Jaquira Díaz
Today I find myself thinking of Audre Lorde.
“Poetry is not a luxury,” Lorde wrote. “It forms the quality of the light within which we predicate our hopes and dreams toward survival and change, first made into language, then into idea, then into more tangible action.”
Today I find myself thinking about poetry and about art-making—necessary as breathing. “It is a vital necessity of our existence,” Lorde wrote.
In the last few months in Gambier, I have seen Latinx students and faculty organizing, engaging in conversations that challenge racism and the normalization of weaponized anti-immigrant rhetoric, having to fight for their visibility and humanity.
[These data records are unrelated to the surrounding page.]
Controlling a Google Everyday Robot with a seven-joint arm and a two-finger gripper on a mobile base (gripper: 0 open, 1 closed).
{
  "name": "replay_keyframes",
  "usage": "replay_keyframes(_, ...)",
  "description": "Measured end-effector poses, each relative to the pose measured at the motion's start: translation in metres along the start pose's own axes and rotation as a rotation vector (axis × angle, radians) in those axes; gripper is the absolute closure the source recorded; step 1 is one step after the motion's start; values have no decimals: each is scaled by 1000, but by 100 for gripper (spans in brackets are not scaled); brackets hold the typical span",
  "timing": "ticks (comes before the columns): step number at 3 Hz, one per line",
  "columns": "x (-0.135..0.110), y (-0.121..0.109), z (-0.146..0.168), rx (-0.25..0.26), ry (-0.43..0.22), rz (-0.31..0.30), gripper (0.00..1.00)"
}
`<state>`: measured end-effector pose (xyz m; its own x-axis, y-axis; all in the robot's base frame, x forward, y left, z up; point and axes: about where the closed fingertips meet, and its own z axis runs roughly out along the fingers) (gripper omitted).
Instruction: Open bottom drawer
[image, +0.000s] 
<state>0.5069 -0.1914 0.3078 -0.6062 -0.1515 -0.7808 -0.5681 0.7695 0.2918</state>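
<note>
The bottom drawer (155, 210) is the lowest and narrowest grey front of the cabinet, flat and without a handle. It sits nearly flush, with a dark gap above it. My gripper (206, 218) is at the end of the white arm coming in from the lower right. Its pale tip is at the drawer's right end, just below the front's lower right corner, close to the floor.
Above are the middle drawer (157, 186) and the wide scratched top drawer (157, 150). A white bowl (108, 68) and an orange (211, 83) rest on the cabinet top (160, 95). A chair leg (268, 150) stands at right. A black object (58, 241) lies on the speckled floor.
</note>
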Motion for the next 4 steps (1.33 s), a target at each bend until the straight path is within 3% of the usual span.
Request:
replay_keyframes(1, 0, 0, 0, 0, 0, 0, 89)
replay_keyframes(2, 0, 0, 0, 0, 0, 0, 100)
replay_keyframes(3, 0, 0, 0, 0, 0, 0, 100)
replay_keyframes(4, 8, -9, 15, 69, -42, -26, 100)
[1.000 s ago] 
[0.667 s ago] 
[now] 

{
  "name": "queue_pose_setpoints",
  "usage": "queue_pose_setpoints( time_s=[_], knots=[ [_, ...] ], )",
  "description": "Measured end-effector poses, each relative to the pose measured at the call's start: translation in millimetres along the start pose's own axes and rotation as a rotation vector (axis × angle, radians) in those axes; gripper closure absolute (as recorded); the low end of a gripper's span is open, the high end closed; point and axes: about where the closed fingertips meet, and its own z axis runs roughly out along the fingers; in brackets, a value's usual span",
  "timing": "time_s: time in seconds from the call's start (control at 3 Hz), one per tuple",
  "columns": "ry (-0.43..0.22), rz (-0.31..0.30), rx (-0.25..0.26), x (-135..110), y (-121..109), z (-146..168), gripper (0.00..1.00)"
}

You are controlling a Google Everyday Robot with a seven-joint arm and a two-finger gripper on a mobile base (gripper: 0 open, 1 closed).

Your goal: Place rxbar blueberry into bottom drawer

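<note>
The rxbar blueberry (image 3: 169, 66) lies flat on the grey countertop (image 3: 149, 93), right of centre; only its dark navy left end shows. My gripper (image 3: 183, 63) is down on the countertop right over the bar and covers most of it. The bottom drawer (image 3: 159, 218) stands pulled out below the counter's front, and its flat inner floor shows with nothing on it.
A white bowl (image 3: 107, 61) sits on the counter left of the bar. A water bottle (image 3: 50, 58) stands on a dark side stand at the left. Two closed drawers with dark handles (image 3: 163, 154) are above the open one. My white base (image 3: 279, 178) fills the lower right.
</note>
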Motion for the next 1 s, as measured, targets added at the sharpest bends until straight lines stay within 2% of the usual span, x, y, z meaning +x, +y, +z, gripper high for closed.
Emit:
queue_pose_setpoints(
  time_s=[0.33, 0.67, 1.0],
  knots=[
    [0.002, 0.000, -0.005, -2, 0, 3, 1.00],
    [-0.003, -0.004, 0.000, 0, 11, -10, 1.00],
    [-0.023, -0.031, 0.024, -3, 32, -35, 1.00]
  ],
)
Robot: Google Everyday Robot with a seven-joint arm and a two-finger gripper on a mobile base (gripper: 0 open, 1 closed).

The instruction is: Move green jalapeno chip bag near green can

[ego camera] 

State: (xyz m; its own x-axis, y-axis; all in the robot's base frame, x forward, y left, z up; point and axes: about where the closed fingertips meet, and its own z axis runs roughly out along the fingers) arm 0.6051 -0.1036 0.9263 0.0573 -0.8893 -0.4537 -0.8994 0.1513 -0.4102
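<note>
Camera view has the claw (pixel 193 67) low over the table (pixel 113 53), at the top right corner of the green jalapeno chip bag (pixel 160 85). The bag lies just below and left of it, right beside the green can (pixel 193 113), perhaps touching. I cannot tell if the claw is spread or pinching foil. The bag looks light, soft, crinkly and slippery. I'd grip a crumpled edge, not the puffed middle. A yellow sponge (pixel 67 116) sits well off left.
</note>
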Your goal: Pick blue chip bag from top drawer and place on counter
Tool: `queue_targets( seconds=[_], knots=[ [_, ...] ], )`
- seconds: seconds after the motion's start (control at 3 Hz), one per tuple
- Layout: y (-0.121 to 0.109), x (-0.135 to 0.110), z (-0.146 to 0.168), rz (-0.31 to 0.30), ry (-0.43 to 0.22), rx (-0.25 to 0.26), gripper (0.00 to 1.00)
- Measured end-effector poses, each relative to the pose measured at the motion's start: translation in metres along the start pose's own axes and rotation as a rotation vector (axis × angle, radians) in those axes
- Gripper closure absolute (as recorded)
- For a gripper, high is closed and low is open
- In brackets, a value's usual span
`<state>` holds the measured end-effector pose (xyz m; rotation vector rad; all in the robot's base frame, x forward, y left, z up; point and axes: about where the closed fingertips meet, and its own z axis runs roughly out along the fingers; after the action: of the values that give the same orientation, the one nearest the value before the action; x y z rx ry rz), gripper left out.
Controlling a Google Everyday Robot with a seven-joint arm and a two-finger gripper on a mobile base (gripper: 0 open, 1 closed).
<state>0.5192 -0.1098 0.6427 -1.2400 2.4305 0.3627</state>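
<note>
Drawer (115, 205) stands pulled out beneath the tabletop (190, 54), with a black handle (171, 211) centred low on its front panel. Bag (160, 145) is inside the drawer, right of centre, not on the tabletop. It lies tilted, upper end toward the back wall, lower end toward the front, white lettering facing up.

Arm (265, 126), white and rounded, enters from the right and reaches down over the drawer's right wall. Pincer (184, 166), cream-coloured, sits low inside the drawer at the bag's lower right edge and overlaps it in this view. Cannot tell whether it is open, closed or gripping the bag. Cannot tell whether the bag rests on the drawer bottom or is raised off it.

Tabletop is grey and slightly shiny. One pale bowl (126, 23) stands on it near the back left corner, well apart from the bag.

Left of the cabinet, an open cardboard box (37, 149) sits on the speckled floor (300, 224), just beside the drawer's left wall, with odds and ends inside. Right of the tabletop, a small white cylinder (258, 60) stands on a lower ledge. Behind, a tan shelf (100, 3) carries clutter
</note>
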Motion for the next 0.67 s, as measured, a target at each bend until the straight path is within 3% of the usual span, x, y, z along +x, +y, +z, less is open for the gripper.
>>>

I have seen black students organizing protests, having to write letters to affirm their own humanity, engaging in conversations with non-black students, faculty, staff, and administrators in order to create change. They have been ignored, dehumanized, mocked, targeted, threatened.
As part of his response to the Resistance, Change, Survival project, Matthew Salesses asks, “What is the Role of Art Under Authoritarianism?” In light of the events of the last few months, years, generations, I find myself asking similar questions: What can poetry do in the face of such hate, such violence? What good is art when we are fighting for our lives, for our humanities, for our right to exist?
In his essay “On White Noise and Better Care,” Keith S. Wilson reminds us that to be allies, one must not be silent, that we must not allow facts to be manipulated in defense of white supremacy. He argues against Thomas Chatterton Williams’s incendiary New York Times piece “How Ta-Nehisi Coates Gives Whiteness Power.”
In her essay “Selective Perception of Disinformation,” Kavita Das examines the importance of cultural terms excluded from E.D. Hirsch’s Cultural Literacy, reminding us about the power of words, how certain words and exclusions and attempts at erasure are forms of violence.
I see something of myself in Ladan Osman’s “I Cried, Power! (On Protest and Masterful Citizenship),” which examines the aesthetics of protest, also looking at citizenship, blackness, language, and how images and words in an essay can speak to each other. Osman’s essay, I find, speaks directly to me in this cultural moment: “America,” she writes, “has finally broken my heart.”
In both his poem “Warrior Song” and his essay “Resist, Change, Survive: Learning to Sing,” Benjamin Garcia looks toward community and the power of a collective experience and a collective voice, and finds hope.
Art alone will not save us. But through poetry and art we are moving toward something meaningful, something greater than ourselves, toward the future. And today, as I’m thinking about that future, what I find there is not only resistance, change, and survival, but also, surprisingly—like Benjamin Garcia—hope. And that’s because of you: you, rising up to take care of each other; you, organizing and protesting despite the ways you have been targeted, threatened, dehumanized; you who continue to fight. I see you. You are the future. I hope that one day this country will finally be able to see that we are all better because of you.
Gambier, Ohio. March 2018.
• •
Margaree Little
In her memoir Hope Against Hope, which documents four years of the Stalinist terror, Nadezhda Mandelstam describes the unexpected support she and her husband, the poet Osip Mandelstam, received when they were forced into exile in Cherdyn:
These people who collected money for us, as well as those who gave it, were breaking the rule that governed relations with victims of the regime. In periods of violence and terror people retreat into themselves and hide their feelings, but their feelings are ineradicable and cannot be destroyed by any amount of indoctrination. Even if they are wiped out in one generation, as happened here to a considerable extent, they will burst forth again in the next one.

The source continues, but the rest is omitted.